When Joseph wheeled it out on a stretcher, it was covered end to end in a black plastic bag. Mike had suggested Hefty bags as a cost-cutting replacement, but was dismissed as “apathetic” and “so in love with the sound of his own voice that he would desecrate human remains for the attention.” This bag called no attention to itself. It was dark and deep and humorless. The fluorescent bulbs reflected from the folds, but the rest of the light was absorbed in plastic.

“When I die,” Joseph said to no one in particular, “don’t put me in one of these things. They seem so final. Like once you go in you’re never coming out.”

“Isn’t that the point?” Minnie said, still transfixed on the painting, “they could put smiley faces on them, or make them rainbow, but that’s not gonna change their meaning.  They’re final because they’re honest.”

I think I’d like a smiley face, Joseph thought as he wheeled the gurney down the hall and over to the elevator. He waited with the bag, touching it, straightening its curves and flattening its edges, so that no light would pool in the darkness. The elevator played an instrumental cover of “Close to You,” by The Carpenters and Joseph stared so intently at the bag that he forgot to press M to lower the elevator to the morgue.

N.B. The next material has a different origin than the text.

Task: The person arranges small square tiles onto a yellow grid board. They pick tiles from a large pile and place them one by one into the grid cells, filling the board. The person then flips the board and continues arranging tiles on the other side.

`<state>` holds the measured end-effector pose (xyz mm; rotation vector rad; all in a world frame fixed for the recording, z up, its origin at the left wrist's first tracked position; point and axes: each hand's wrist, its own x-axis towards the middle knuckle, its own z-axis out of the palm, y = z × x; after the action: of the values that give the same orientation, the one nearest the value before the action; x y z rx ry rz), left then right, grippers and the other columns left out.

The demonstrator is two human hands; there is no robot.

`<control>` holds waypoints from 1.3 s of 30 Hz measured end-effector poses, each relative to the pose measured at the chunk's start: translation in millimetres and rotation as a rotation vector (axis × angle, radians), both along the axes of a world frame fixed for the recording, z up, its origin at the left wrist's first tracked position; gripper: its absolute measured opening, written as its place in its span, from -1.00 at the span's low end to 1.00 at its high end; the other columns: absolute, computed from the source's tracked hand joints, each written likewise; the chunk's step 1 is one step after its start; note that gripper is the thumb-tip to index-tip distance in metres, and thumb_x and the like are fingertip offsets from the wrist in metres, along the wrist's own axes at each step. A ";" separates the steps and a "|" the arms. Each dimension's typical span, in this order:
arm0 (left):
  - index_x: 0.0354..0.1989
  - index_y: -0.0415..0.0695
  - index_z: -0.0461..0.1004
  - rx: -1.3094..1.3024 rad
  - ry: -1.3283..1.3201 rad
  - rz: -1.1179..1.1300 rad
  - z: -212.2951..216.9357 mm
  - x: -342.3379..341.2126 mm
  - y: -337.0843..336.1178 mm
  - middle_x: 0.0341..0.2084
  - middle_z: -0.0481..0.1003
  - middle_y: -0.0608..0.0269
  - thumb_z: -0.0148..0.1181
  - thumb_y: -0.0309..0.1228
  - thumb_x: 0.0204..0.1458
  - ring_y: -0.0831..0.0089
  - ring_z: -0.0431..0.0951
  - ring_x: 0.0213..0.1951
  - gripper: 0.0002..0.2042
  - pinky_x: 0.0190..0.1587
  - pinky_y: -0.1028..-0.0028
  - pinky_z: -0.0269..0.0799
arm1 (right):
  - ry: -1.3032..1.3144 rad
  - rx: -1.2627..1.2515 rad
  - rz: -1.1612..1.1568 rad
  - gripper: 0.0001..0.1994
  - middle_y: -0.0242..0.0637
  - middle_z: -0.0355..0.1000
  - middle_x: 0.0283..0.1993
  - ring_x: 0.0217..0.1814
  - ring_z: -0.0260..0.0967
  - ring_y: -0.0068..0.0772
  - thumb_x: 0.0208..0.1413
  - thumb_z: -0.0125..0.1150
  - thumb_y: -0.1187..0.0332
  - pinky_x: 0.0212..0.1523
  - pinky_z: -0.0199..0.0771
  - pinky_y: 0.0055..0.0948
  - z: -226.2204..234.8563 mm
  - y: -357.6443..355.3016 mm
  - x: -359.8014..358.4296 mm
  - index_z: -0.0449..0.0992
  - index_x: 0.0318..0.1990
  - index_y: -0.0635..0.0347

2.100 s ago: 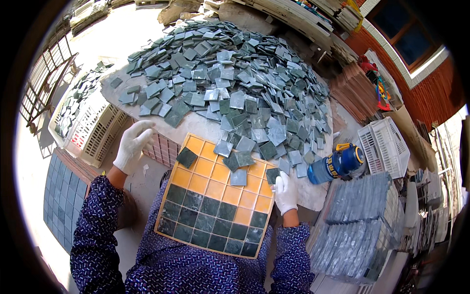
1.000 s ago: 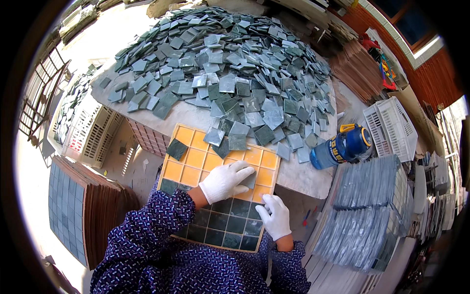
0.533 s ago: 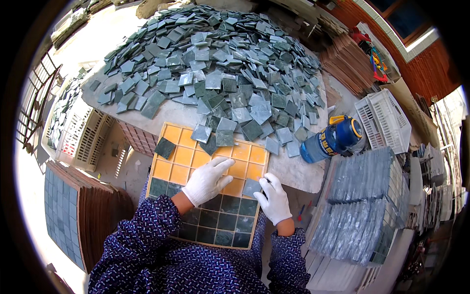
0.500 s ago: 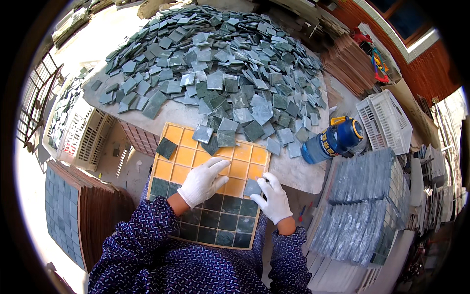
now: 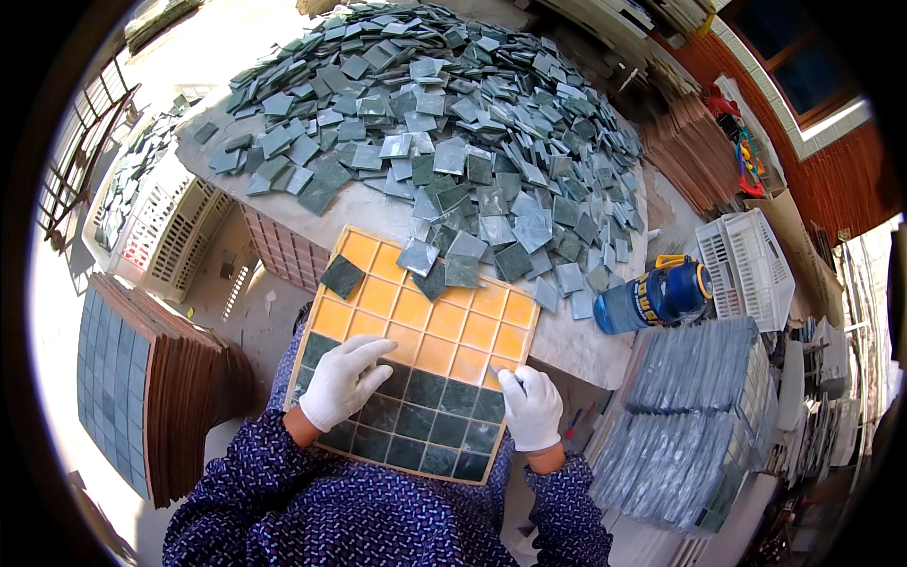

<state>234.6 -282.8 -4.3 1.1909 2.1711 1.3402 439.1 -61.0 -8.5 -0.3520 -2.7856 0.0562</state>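
On my lap and against the table edge rests an orange-bottomed grid tray (image 5: 413,309) with light ribs. Its near rows are filled with dark green square stone tiles (image 5: 419,421); the orange rows beyond are bare except near the far edge, where several loose tiles (image 5: 342,277) lie. My left hand (image 5: 340,383), in a white glove, lies over the tray's left side, fingers stretched out and holding nothing. At the right rim my right hand (image 5: 532,408), also gloved, pinches a small grey tile (image 5: 495,372), of which just a sliver shows.
Beyond the tray, a big heap of loose tiles (image 5: 444,104) covers the table (image 5: 283,213). A blue bottle (image 5: 652,298) stands at its right edge. Wrapped tile stacks (image 5: 675,425) and a white crate (image 5: 746,269) are at right; stacked tile sheets (image 5: 179,387) and another crate (image 5: 175,231) at left.
My left hand has drawn back toward me and left over the tray. The tile under my right fingers lay flat and visible; now it is mostly hidden. The view has shifted slightly.
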 end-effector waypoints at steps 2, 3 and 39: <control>-0.09 -0.22 0.47 0.024 0.023 -0.004 0.0 -0.1 -2.4 -0.19 0.49 0.00 0.20 -0.48 -0.02 0.09 0.53 -0.23 -0.72 -0.17 0.35 0.46 | -0.035 -0.063 -0.014 -0.63 -0.32 0.33 -0.20 -0.26 0.33 -0.22 -0.14 0.39 0.30 -0.27 0.40 -0.29 7.0 -19.8 5.4 0.51 -0.11 0.01; -0.09 -0.22 0.48 0.038 0.033 -0.015 -0.5 0.7 -2.3 -0.18 0.49 0.00 0.20 -0.47 -0.02 0.07 0.53 -0.20 -0.72 -0.15 0.34 0.47 | -0.070 -0.138 -0.036 -0.66 -0.32 0.33 -0.18 -0.23 0.34 -0.23 -0.13 0.38 0.30 -0.25 0.40 -0.28 2.1 -24.7 12.7 0.52 -0.12 0.01; -0.04 -0.12 0.40 -0.272 0.710 -0.399 0.0 -92.8 108.7 0.01 0.29 0.14 0.41 -0.15 -0.30 0.15 0.42 -0.05 -0.41 -0.04 0.27 0.41 | -0.190 -0.395 0.059 -0.30 0.01 0.38 0.06 0.05 0.34 0.02 -0.12 0.34 0.24 0.07 0.37 -0.15 1.7 34.7 -58.3 0.24 0.21 0.23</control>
<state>141.8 -174.1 -4.3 2.0540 2.2448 0.4671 380.8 -26.3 -6.8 -0.3860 -2.9619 0.6240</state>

It was damp but surprisingly warm. Joseph checked the toe tag on the bag and went to the corresponding locker: “A3.” First row, third from the left. He slid the body into the freezer like a file into a cabinet. Again, he felt the cold through his latex gloves and thought about summer and fire and blood. He secured the latch, wrote “occupied” on an index card and taped it to the door. Inside, A3’s joints were stiffening and its skin was paling. Hemorrhagic fluid rose to the surface and formed deep pools of blue and black. If someone was there to see it, they may have remarked on the outline, how closely it resembled the lake in the foothills beneath St. Mark’s, but Joseph had left and the outline was rapidly changing.